According to prior witnesses and telephone records, Murray was talking on his cellphone to his office and his girlfriend during the critical hour between his injection of propofol into Jackson and his apparent discovery that Jackson was in danger at around 11:56 a.m.

It is unclear why 911 was not called immediately. It is also unclear why at certain moments during that crucial time Murray appeared to be trying to clean up drug vials and a drip bag before paramedics would arrive in Jackson’s bedroom.

Ultimately, the case against Murray will come down to the issue of whether he acted recklessly or instead provided appropriate care to Jackson.

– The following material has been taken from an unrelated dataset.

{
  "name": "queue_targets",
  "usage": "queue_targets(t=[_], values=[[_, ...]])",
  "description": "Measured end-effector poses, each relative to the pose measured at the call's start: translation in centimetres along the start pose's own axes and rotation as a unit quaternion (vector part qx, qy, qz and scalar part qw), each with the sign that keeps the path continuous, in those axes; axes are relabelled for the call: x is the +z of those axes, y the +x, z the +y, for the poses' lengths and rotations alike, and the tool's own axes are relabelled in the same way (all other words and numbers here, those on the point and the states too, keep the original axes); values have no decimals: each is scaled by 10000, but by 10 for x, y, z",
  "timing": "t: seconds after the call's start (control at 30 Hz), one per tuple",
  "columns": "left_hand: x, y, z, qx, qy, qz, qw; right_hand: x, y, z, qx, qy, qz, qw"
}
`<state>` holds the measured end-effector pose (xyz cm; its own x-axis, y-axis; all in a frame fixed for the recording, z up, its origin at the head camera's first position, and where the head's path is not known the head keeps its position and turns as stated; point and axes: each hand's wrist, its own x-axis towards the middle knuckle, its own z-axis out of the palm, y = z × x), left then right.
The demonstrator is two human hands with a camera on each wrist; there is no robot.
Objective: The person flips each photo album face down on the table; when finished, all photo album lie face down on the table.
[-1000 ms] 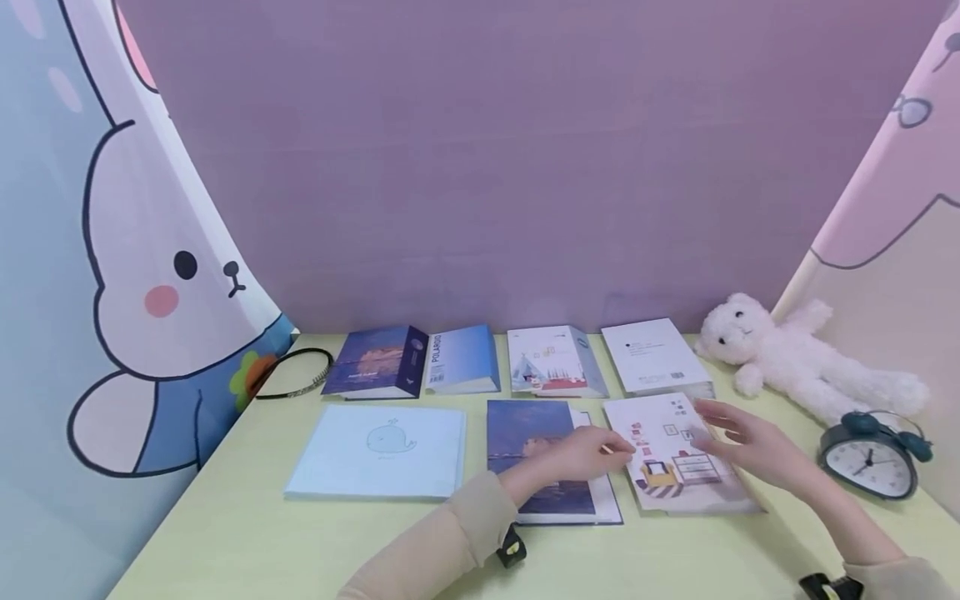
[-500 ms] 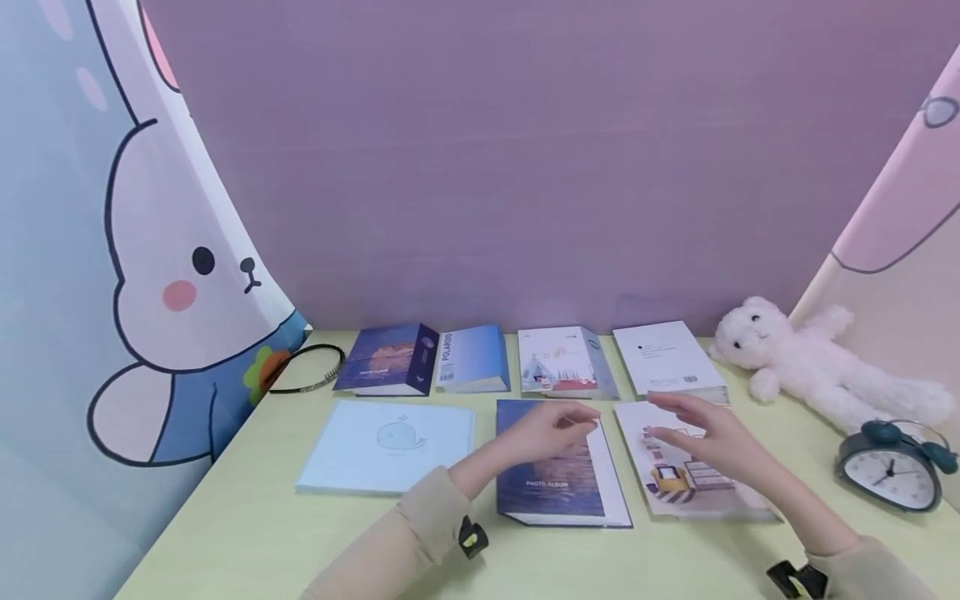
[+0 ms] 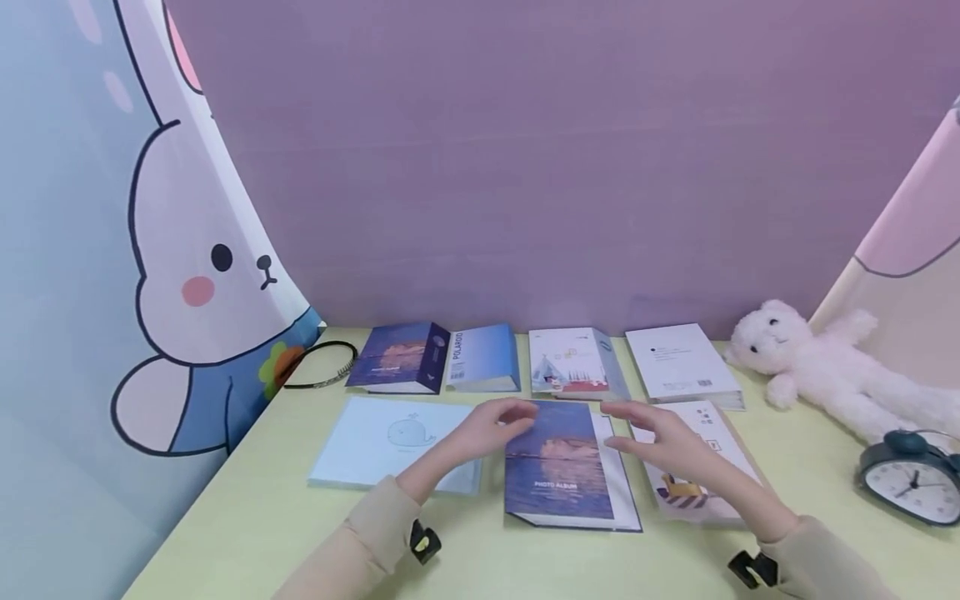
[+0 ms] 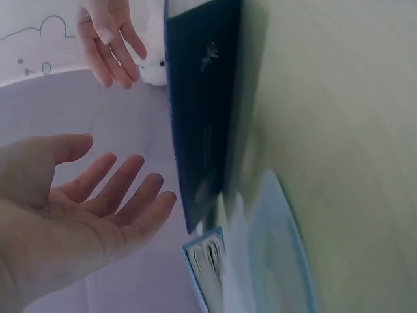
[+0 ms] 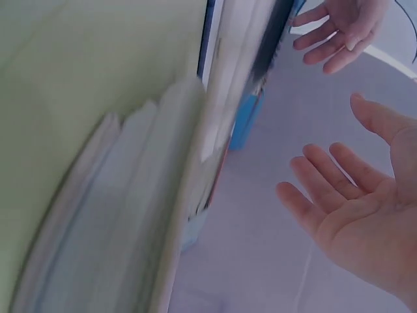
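My left hand (image 3: 483, 433) hovers with relaxed fingers between a pale blue album with a whale drawing (image 3: 375, 442) and a dark blue photo album (image 3: 558, 475). The photo album lies flat on the table, its cover marked PHOTO ALBUM. Near its right side is my right hand (image 3: 667, 442), partly hiding a white album with furniture drawings (image 3: 720, 442). Both palms face inward, as the left wrist view shows with the left hand (image 4: 91, 222) and the right wrist view with the right hand (image 5: 358, 208). Neither hand holds anything.
Along the back stand a dark blue album (image 3: 393, 354), a light blue Polaroid album (image 3: 487, 358), a white tent-picture album (image 3: 566, 358) and a white album (image 3: 682, 362). A black headband (image 3: 322, 364) lies left; a plush bear (image 3: 817, 358) and an alarm clock (image 3: 911, 479) are right.
Both hands have moved left, from over the white furniture-picture album to the two sides of the dark blue photo album. The head view has turned slightly left. The albums stay in place.
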<state>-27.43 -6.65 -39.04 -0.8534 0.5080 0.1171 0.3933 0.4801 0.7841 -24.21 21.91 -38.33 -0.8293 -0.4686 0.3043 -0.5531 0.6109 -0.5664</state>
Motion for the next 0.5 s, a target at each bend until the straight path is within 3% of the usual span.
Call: queue_targets(t=[0.27,0.5], values=[[-5,-9,-19,-152,3,2,9999,16,8,-1,-170,227,-457,9986],[-6,-17,-27,-563,-257,-123,9980,30,12,-1,-210,308,-908,9952]])
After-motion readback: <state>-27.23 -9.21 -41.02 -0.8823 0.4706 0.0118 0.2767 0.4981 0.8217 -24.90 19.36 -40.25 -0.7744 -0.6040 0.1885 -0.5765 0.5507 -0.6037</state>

“I took all precautions that were available to me,” he told the detectives. “I made sure there was oxygen at the bedside, that he was placed on oxygen every night.” He added that he used a finger tip oximeter to track Jackson’s heart rate.

But medical experts say it is unheard of to administer propofol in a residential bedroom. The anesthetic requires monitoring devices with alarms, a full array of resuscitation equipment, and the constant attention of a skilled anesthesiologist, they say.

The trial is set to continue on Tuesday.